**** Given entries
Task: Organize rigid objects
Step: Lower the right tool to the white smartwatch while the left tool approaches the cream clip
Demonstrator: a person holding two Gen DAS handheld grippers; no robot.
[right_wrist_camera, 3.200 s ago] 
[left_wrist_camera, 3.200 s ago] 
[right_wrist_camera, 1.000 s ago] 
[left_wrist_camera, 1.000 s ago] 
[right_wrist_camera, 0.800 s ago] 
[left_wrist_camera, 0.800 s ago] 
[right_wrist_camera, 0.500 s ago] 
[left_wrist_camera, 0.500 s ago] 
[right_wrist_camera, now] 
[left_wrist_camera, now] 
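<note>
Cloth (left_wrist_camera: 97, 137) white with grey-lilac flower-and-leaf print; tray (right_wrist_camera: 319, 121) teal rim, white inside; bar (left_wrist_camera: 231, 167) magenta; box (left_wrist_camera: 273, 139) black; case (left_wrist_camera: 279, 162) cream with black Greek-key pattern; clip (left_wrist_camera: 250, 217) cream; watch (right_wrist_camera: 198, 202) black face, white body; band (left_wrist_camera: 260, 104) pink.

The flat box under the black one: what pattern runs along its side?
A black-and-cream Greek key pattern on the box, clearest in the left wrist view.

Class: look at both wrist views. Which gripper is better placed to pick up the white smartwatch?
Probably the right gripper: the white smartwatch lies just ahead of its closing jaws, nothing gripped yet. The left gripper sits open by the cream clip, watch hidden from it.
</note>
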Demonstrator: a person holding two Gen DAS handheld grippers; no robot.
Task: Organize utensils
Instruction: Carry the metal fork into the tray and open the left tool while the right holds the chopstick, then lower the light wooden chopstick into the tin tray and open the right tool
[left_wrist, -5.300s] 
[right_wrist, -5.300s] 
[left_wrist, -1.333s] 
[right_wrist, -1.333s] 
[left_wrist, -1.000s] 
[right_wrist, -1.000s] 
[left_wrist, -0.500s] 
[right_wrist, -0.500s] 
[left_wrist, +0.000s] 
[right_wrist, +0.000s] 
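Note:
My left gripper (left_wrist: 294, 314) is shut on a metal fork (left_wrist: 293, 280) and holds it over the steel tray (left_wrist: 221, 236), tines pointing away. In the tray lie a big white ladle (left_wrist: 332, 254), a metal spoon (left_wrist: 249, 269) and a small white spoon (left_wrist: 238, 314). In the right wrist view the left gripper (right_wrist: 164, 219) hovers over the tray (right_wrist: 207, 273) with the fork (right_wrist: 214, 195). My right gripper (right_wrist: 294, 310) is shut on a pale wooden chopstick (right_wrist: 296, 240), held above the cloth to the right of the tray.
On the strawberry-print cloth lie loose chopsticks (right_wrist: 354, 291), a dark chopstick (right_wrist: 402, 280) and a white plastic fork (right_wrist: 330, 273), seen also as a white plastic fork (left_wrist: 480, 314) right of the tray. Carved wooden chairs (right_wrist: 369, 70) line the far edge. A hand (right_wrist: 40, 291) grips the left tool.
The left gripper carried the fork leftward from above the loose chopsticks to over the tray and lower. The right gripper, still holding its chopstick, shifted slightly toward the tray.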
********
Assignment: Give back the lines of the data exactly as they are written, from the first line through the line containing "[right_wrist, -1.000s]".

Your solution:
Task: Organize rigid objects
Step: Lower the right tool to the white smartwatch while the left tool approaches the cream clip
Demonstrator: a person holding two Gen DAS handheld grippers; no robot.
[right_wrist_camera, 3.200 s ago] 
[left_wrist_camera, 3.200 s ago] 
[right_wrist_camera, 1.000 s ago] 
[left_wrist_camera, 1.000 s ago] 
[right_wrist_camera, 0.800 s ago] 
[left_wrist_camera, 0.800 s ago] 
[right_wrist_camera, 0.500 s ago] 
[left_wrist_camera, 0.500 s ago] 
[right_wrist_camera, now] 
[left_wrist_camera, now] 
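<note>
Cloth (left_wrist_camera: 97, 137) white with grey-lilac flower-and-leaf print; tray (right_wrist_camera: 319, 121) teal rim, white inside; bar (left_wrist_camera: 231, 167) magenta; box (left_wrist_camera: 273, 139) black; case (left_wrist_camera: 279, 162) cream with black Greek-key pattern; clip (left_wrist_camera: 250, 217) cream; watch (right_wrist_camera: 198, 202) black face, white body; band (left_wrist_camera: 260, 104) pink.

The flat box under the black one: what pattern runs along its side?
A black-and-cream Greek key pattern on the box, clearest in the left wrist view.

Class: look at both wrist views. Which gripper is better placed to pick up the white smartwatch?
Probably the right gripper: the white smartwatch lies just ahead of its closing jaws, nothing gripped yet. The left gripper sits open by the cream clip, watch hidden from it.
</note>
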Demonstrator: a person holding two Gen DAS handheld grippers; no robot.
Task: Organize utensils
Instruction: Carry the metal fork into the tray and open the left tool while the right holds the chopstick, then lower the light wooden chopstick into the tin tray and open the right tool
[left_wrist, -5.300s] 
[right_wrist, -5.300s] 
[left_wrist, -1.333s] 
[right_wrist, -1.333s] 
[left_wrist, -1.000s] 
[right_wrist, -1.000s] 

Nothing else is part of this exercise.